La pregunta, tan repentina, lo descolocó de tal manera que Flynn vaciló; fue sólo una fracción de segundo, pero entonces Rachel le dio la espalda, fue hasta la puerta y la abrió de golpe.
—No quiero hablar nunca más contigo, no quiero verte jamás, sólo quiero que toda esta pesadilla acabe. —Se metió dentro y cerró de un portazo.
Flynn se quedó en el jardín; le dolía la mandíbula de lo mucho que la apretaba.
Muy bien. Rachel estaba terriblemente enfadada. Él no tenía más elección que dejar que se calmara. Estaría en Estados Unidos unas cuantas semanas más, acabando de localizar los últimos objetos. Y como no tenía ni la más remota idea de qué hacer, se fue, perdido en sus pensamientos, hasta el coche.
Se sentó ante el volante emocional y mentalmente agotado. Rachel estaba herida, cierto, pero Flynn se sentía en medio de una terrible confusión que iba bullendo bajo el silencio que había llenado su corazón y su cabeza desde Hilton Head; una confusión que estaba a punto de alcanzar la superficie y destrozarlo por completo.
Podía ver a Rachel en la ventana del piso de arriba, mirándolo fijamente, con el rostro petrificado.
Flynn se obligó a conducir.
Al llegar a las Corporate Suites, cogió el abrigo del coche, entró en el vestíbulo y saludó con la mano al portero.
—Ah, señor Flynn —lo llamó el joven mientras él apretaba el botón del ascensor—. Tengo un mensaje para usted.

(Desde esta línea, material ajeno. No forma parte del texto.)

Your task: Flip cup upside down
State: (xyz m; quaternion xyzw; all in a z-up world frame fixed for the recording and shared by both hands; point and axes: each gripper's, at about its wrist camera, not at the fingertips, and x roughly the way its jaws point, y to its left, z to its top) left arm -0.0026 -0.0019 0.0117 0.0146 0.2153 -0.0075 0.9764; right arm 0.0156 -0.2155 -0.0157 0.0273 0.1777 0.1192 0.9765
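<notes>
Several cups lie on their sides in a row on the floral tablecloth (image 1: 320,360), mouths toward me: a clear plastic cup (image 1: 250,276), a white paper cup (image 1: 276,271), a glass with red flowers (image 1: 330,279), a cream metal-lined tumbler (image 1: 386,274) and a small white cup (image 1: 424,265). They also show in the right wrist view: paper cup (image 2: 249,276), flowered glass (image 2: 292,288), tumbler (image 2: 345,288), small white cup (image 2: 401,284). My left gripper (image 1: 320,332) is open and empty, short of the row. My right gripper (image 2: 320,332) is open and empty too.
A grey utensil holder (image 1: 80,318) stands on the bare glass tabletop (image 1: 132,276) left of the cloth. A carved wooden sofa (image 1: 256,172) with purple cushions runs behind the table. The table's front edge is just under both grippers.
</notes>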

—Está bien; ya lo recogeré más tarde —contestó, y entró en el ascensor sonriendo cansinamente. El portero trató de decirle algo mientras se cerraban las puertas. Flynn se apoyó en la pared para soportar la larga ascensión hasta el quinto piso.
Al llegar, salió del ascensor y caminó despacio por el pasillo hacia su apartamento... y pensó que dentro se oía el ruido de una tele. Cuando llegó a la puerta, ya estaba seguro, y se preguntó si la habría dejado encendida. Se encogió de hombros, abrió y entró.
—¡Flynn, querido! —gritó su madre alegremente, dándole un susto de muerte—. ¡Ya pensábamos que no ibas a volver nunca! —dijo, mientras se apresuraba a abrazarlo. Lo rodeó con los brazos y se puso de puntillas para besarlo en la mejilla. Luego se apartó, sonriendo—. ¡Oh, querido, pareces absolutamente agotado!
—Mamá, ¿qué estás haciendo aquí? —preguntó Flynn.
—Te has perdido la gala de Farmington Fall, ¿sabes? —le informó—. Tus primos estaban muy apenados.
—¿Dónde está papá? No puedo creer que lo hayas traído hasta tan lejos sin protestar.
—Oh, no, tu padre no ha venido —explicó la madre riendo.
—He venido yo, cariño, ¿quién si no?
La voz le cortó como un cuchillo; Flynn gruñó, se volvió hacia el pequeño salón y hacia una sonriente y delgadísima Iris Willow-Throckmorton.
—¿Qué ocurre, querido? —chilló ésta riendo mientras avanzaba hacia él con los brazos abiertos—. ¡No pareces muy feliz de verme! —Se alzó y besó el aire junto a la mejilla de Flynn—. Hemos venido hasta aquí para verte, y tú no te alegras en absoluto. No te habrás buscado otra novia, ¿verdad? —preguntó dulcemente.
Por primera vez en su vida, Flynn sintió el impulso de golpear a una mujer.
—Hola, Iris —dijo, y mientras se aflojaba la corbata, pasó a su lado, fue al dormitorio y cerró la puerta.